The required answer is every line of the data containing the word "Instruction".

**Records from a data collection:**
=-=-=-=-=

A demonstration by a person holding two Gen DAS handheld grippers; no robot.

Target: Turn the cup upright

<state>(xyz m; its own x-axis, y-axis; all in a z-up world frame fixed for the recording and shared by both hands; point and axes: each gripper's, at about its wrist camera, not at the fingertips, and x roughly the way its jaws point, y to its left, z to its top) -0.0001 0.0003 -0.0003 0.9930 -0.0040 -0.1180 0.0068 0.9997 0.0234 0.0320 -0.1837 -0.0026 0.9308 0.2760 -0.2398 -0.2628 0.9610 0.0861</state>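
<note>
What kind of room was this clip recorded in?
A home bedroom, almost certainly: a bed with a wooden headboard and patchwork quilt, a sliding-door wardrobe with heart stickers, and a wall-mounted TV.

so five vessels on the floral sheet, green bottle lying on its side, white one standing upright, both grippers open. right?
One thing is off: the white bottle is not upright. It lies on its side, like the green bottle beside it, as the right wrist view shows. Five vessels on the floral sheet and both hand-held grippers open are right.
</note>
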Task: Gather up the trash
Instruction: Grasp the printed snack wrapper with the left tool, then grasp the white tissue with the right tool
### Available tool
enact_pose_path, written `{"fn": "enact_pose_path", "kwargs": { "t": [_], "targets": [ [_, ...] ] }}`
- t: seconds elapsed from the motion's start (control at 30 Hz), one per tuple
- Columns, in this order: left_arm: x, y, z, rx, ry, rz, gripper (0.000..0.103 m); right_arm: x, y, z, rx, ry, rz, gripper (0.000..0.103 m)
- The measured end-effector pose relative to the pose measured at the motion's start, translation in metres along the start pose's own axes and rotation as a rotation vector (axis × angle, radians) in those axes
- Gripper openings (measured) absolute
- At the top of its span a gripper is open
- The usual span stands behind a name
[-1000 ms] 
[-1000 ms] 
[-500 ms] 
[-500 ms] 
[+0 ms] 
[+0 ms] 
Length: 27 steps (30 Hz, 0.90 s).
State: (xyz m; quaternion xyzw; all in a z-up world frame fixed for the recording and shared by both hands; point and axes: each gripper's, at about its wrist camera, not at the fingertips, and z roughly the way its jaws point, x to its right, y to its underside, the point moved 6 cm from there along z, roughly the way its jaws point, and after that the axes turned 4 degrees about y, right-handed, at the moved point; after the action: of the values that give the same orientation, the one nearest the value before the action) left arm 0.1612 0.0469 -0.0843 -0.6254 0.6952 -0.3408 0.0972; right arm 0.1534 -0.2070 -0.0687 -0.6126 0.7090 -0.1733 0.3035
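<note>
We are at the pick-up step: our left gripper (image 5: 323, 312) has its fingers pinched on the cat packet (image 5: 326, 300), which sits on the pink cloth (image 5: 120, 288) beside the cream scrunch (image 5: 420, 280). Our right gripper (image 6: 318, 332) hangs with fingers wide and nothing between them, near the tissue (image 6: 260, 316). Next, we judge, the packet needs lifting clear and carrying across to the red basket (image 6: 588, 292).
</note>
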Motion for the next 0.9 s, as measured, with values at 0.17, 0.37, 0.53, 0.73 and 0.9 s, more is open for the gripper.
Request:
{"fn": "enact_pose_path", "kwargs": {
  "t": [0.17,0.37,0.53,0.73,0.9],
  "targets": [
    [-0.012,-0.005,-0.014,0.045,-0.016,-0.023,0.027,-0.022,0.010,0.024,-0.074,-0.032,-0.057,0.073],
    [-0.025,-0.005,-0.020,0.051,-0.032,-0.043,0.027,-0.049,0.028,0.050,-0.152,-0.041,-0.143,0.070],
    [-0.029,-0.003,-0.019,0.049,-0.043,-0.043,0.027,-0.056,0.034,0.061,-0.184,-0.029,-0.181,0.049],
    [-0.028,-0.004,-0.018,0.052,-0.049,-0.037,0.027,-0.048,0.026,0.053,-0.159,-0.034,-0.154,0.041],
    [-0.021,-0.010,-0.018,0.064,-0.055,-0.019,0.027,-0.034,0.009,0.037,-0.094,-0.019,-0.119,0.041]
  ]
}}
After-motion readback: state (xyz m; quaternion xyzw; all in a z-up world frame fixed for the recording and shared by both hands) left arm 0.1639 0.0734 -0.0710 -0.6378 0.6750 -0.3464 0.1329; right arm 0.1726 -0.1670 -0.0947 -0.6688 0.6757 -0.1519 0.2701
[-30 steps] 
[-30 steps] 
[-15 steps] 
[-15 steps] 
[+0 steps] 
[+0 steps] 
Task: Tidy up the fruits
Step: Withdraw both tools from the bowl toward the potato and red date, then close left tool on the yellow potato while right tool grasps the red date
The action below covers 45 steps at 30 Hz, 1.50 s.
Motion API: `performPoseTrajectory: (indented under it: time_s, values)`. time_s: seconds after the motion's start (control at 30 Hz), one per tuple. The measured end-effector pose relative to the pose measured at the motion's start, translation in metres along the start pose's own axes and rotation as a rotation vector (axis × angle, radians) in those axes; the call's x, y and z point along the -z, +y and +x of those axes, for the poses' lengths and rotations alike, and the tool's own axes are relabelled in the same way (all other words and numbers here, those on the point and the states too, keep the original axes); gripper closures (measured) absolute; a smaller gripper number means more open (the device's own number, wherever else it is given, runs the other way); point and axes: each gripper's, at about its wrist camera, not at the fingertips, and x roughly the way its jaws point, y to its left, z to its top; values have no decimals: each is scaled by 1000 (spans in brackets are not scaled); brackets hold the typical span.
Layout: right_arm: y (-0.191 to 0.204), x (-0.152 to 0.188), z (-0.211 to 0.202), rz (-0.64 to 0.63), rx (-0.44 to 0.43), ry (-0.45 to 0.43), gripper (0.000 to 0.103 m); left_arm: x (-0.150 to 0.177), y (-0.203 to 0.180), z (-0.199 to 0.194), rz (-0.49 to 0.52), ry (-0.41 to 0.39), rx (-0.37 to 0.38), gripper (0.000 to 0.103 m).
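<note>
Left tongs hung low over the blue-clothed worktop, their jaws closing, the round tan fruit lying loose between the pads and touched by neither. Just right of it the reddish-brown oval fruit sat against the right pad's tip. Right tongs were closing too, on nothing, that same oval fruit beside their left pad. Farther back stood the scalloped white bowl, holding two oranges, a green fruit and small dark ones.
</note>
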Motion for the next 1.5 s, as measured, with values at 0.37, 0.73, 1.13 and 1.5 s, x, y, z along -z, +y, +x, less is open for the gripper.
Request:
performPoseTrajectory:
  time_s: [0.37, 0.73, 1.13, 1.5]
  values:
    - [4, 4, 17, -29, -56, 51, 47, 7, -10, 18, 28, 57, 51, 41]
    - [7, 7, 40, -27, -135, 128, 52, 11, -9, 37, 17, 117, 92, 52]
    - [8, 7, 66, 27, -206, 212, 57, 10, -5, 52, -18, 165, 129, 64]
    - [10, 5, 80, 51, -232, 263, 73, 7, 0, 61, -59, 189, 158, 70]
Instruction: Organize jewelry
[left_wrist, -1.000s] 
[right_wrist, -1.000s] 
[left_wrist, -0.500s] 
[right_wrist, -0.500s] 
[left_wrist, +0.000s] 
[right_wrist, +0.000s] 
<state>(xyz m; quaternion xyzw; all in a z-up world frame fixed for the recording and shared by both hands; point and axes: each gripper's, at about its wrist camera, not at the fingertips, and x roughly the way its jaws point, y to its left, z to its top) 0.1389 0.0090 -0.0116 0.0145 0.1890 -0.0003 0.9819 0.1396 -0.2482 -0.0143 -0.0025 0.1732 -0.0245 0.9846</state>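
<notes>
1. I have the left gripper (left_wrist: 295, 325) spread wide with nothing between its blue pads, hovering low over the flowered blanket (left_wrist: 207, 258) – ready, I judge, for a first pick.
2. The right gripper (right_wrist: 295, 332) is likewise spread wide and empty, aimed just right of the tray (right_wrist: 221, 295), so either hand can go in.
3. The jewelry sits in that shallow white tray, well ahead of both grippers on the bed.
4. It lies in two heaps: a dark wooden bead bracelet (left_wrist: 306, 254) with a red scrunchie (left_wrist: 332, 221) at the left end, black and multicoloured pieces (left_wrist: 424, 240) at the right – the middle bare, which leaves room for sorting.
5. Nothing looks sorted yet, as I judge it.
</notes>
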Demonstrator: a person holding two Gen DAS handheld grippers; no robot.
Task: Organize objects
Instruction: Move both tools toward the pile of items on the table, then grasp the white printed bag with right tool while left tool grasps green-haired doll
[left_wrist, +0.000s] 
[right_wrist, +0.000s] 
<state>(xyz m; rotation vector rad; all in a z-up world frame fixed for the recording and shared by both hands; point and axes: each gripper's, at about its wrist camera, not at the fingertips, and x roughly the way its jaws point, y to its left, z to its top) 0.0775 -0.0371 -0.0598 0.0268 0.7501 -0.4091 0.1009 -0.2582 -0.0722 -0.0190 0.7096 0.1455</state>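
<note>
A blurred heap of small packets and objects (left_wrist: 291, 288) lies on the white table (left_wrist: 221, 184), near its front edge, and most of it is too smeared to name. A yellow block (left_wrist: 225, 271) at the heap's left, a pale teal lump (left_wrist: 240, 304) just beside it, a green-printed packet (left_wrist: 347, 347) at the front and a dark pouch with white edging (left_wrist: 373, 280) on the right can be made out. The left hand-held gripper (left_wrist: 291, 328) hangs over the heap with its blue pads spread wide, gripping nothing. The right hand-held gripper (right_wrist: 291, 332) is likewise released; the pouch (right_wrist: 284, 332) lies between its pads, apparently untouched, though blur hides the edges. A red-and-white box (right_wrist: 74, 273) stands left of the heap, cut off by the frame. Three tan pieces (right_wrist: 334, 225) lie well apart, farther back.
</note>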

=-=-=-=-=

**Problem solution:**
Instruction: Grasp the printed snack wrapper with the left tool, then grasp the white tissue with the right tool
Instruction: Organize jewelry
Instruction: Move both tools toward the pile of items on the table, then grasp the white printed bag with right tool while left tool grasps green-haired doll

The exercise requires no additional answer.